Le Maître ignorant se développe, selon l’auteure, comme un récit autosuffisant, entretenant avec les archives qui le fondent un rapport complexe : dés-historicisé, subjectif, transparent, propre à entretenir le mythe dont il est porteur. Pour Andrea Cavazzini, le projet d’une éducation fondée sur les principes d’égalité, de symétrie et d’effacement du maître comme du savoir, est une position « intenable », comme celles du psychanalyse et du dirigeant politique (Freud, Lacan). L’idée d’une éducation (formation) à l’émancipation renvoie ainsi à une radicale impossibilité que l’on retrouve dans l’histoire révolutionnaire du XXe siècle : la révolution bolchévique et la révolution culturelle chinoise dont les expériences exacerbent et sanctionnent l’échec d’un parti-éducateur et l’idée d’autoémancipation des masses dans le mouvement de leur auto-éducation. L’hypothèse de Rancière ne peut alors être reprise que par une réflexion nouvelle sur la nature de l' »organisation » des médiations requises pour un tel projet.
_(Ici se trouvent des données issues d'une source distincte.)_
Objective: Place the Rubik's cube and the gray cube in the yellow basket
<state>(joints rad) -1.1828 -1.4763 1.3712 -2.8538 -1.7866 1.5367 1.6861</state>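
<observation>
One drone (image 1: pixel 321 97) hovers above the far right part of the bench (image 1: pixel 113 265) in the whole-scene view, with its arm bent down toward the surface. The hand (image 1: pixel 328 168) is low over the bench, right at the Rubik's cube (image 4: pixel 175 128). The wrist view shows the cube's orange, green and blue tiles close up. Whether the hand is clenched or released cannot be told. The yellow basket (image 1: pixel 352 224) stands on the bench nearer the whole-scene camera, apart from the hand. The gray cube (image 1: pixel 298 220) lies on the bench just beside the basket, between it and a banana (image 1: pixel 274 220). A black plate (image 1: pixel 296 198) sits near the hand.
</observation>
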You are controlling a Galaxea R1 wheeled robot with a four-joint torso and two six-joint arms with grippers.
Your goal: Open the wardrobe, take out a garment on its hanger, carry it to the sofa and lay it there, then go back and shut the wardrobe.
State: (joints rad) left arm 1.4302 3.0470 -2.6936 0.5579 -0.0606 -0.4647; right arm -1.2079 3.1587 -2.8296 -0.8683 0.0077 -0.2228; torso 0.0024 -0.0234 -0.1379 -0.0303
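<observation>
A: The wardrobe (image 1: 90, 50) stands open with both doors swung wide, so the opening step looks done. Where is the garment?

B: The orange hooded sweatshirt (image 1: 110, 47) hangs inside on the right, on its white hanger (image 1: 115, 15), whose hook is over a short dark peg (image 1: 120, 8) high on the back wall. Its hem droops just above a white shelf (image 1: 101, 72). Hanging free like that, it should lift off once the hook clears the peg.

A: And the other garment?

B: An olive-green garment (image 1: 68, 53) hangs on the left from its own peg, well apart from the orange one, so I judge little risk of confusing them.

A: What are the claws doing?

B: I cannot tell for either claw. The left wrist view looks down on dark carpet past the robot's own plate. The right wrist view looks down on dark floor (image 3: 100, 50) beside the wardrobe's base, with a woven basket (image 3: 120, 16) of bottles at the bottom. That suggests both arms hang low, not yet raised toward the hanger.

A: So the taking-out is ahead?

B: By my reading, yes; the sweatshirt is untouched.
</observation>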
Étude : Ovide Decroly : le cinéma au service de la psychologie de l’enfant ?, par Sylvain Wagnon (Université Montpellier 2)

La relation de Decroly avec le cinéma est un aspect peu connu de son œuvre. Il y occupe cependant une place importante comme instrument de recherche psychologique et pédagogique et comme moyen de diffusion de ses travaux. Dès 1906 il l’utilise pour observer le comportement des enfants de l’Institut, démarche qui avait été initiée dans la décennie précédente par la Société de neurologie. Avec le soutien du réalisateur Antoine Castille il mène ensuite de façon méthodique des observations sur le nouveau-né et les apprentissages enfantins (passation de tests). Comme support didactique le film est utilisé en direction des enfants mais aussi dans la communication scientifique, avec K. Gesell et A. Gesell, dans les Congrès internationaux et au sein de l’Association Internationale de films pour l’Education Nouvelle. Le cinéma devient ainsi un outil d’observation et d’analyse privilégié au service d’une psychopédagogie expérimentale en plein essor.
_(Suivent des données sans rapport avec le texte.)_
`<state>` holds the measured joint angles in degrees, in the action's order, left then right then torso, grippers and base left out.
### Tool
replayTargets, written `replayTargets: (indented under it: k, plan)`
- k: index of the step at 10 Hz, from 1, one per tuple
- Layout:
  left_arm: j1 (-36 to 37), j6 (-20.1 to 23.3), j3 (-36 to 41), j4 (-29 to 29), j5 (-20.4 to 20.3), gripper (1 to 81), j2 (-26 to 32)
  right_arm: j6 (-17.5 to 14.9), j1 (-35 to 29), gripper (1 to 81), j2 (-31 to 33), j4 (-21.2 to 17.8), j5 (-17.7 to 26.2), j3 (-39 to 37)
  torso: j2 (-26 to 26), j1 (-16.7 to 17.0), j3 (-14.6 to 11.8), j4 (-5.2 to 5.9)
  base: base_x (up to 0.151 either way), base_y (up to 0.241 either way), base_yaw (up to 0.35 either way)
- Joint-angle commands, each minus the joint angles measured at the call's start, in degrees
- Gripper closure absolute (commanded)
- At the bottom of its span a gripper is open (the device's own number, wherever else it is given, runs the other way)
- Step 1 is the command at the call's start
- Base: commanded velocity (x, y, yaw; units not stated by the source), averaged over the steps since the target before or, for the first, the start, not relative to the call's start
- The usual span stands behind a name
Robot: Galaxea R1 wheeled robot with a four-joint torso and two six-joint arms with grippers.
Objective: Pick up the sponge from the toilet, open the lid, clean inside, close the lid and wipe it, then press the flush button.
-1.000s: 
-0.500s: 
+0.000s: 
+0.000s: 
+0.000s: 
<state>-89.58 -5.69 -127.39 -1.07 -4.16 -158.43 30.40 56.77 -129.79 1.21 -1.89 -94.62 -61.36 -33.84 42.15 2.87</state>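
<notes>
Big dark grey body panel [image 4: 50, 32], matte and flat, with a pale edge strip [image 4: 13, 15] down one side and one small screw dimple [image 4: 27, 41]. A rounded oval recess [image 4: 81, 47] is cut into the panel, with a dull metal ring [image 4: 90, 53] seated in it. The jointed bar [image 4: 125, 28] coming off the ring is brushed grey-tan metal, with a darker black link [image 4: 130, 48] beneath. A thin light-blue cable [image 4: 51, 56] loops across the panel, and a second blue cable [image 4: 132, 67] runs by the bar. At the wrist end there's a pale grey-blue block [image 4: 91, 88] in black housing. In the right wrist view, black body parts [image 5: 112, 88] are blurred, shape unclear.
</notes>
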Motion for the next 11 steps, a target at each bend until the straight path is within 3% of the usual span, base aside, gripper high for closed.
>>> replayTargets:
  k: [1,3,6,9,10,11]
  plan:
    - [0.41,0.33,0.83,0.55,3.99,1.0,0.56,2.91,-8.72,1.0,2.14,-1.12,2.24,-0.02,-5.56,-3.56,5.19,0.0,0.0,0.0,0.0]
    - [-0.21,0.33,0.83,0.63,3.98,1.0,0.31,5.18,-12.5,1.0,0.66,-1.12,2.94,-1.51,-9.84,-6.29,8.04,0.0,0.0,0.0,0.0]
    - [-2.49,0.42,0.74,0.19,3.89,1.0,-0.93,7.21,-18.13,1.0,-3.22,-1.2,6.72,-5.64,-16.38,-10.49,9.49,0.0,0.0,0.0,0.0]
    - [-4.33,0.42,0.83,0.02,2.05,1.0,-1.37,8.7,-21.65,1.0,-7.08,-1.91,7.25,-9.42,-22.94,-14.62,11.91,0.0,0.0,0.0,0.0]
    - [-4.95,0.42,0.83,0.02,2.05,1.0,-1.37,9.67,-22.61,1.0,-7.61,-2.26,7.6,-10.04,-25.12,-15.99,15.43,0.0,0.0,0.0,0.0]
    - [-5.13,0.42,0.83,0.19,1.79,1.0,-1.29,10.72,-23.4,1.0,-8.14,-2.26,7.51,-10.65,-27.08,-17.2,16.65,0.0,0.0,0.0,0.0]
Étude : Sciences et philosophie dans les Magasins pédagogiques de Mme Le Prince de Beaumont, par Sonia Cherrad

Le XVIIIe siècle n’accorde guère de place aux connaissances scientifiques dans l’éducation des jeunes filles. Mme Le Prince de Beaumont fait exception qui introduit dans ses ouvrages des notions de physique, chimie, biologie ou astronomie, dans leur plus vive actualité (les débats sur la théorie de Newton) et en évitant de recourir au merveilleux (à propos des phénomènes électriques). Dans la tradition inaugurée par Fontenelle, elle fait appel pour faire comprendre et expliquer au dialogue, aux métaphores, à des situations expérimentales simples. La philosophie naturelle de Mme de Beaumont est d’inspiration cartésienne, ce qui signifie qu’elle s’appuie sur la réflexion et l’observation, laisse sa place au doute, et ménage de la sorte la place de la religion. Elle réalise ainsi un habile équilibre entre les exigences d’une vulgarisation scientifique conforme à l’esprit des Lumières et les réquisits sociaux de l’éducation des jeunes filles.